(Data items)
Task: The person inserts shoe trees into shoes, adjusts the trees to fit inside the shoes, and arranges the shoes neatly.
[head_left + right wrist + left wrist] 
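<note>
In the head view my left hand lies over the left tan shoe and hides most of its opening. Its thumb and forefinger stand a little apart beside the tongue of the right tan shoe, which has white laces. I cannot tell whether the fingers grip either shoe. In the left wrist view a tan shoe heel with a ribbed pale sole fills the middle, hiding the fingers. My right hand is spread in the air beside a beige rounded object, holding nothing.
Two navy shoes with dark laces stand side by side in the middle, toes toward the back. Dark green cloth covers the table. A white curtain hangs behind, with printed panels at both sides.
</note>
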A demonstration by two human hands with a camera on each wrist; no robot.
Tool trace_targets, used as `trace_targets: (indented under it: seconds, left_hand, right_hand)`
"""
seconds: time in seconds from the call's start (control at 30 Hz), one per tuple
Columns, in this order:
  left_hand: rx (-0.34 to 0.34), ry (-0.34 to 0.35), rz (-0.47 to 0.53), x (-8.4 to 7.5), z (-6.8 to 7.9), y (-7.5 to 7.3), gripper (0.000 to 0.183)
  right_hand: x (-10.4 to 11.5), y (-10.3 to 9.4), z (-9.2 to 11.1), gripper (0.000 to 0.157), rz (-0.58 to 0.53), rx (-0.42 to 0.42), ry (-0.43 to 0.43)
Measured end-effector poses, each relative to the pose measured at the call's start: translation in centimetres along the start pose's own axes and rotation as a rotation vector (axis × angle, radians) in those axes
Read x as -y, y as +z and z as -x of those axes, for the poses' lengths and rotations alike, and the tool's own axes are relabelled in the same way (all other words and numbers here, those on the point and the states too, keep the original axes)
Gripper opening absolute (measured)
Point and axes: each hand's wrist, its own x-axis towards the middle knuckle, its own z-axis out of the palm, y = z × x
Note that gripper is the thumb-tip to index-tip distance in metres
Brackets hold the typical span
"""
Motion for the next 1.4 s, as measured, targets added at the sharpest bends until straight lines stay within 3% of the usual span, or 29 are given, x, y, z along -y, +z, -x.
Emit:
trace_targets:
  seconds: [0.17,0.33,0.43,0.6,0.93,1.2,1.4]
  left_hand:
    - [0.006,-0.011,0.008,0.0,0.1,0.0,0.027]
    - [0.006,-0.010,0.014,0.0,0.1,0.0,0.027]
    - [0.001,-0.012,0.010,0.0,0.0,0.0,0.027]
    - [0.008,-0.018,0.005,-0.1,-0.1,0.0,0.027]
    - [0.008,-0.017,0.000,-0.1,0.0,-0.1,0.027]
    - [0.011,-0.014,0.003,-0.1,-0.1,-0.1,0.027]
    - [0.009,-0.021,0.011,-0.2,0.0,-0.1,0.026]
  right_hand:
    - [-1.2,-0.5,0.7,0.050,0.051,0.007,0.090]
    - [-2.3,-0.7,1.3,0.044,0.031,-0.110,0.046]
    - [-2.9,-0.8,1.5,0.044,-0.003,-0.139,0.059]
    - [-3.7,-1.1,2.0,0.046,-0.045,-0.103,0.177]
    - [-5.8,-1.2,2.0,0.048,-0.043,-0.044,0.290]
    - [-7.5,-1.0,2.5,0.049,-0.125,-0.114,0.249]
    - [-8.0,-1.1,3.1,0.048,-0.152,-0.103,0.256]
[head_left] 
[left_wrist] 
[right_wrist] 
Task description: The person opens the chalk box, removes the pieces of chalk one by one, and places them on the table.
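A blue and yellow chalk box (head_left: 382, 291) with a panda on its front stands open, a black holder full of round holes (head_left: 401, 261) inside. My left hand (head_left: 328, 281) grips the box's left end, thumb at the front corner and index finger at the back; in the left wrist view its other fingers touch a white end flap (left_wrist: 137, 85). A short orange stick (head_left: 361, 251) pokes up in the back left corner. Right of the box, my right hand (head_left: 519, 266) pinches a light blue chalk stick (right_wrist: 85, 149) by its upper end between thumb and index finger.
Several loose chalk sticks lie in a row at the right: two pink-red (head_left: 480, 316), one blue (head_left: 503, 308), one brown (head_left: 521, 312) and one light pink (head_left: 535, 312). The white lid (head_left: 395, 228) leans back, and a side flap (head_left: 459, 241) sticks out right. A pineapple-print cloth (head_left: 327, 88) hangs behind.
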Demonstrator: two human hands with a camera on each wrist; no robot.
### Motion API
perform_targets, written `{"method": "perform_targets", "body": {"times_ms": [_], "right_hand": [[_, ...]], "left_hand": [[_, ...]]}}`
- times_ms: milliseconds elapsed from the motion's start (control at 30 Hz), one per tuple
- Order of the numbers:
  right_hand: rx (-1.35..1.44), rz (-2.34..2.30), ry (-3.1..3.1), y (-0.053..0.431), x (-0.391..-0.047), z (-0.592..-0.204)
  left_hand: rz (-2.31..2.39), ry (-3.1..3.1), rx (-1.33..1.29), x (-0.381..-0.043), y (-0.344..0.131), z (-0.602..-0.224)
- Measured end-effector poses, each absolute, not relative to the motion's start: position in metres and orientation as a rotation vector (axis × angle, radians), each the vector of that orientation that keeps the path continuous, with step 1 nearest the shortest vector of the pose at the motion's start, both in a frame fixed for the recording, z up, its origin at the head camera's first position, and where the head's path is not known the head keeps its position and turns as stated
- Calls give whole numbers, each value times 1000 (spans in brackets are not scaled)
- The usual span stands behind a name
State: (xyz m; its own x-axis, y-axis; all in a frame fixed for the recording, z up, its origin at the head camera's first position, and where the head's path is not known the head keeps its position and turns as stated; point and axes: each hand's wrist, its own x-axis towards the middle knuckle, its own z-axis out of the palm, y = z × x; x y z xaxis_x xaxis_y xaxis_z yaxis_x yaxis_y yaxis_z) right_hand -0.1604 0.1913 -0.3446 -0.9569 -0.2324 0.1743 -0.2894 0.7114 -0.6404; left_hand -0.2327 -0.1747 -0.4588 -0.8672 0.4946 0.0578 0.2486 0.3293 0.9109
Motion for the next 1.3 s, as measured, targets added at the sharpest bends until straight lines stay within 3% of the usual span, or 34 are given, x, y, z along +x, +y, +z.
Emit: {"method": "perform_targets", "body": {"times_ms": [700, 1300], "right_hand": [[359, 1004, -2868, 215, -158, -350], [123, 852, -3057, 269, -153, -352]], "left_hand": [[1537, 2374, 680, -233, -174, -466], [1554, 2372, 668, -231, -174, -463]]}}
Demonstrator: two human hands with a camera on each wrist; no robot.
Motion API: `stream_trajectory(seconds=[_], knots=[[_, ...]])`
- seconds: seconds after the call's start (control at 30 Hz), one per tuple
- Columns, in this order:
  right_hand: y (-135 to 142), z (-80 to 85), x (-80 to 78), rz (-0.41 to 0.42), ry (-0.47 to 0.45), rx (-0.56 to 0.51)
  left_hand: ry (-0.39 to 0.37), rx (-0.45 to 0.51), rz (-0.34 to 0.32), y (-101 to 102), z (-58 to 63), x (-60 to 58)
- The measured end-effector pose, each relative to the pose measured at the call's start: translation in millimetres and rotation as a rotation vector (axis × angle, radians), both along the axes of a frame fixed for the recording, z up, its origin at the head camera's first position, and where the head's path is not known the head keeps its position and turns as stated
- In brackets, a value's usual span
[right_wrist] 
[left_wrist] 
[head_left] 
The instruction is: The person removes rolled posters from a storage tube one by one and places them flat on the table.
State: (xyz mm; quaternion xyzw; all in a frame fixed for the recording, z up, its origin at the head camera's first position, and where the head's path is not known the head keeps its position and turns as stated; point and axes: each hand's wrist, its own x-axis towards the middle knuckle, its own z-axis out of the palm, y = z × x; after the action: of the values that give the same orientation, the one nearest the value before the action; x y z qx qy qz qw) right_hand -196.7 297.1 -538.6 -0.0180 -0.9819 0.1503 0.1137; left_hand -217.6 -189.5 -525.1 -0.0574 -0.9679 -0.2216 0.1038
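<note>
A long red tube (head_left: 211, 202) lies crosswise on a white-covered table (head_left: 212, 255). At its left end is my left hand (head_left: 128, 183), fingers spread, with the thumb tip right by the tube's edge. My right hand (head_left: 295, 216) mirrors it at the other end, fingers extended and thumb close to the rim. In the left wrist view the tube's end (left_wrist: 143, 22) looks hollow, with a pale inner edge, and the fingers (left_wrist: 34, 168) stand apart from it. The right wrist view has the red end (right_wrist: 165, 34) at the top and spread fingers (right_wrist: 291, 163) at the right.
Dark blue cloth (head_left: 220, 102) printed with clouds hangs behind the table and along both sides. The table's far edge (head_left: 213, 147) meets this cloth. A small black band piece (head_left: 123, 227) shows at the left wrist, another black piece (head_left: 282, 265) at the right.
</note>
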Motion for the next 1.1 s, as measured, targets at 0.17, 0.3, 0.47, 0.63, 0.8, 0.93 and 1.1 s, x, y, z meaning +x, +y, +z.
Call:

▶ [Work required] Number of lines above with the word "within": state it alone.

▶ [Answer to this task] 2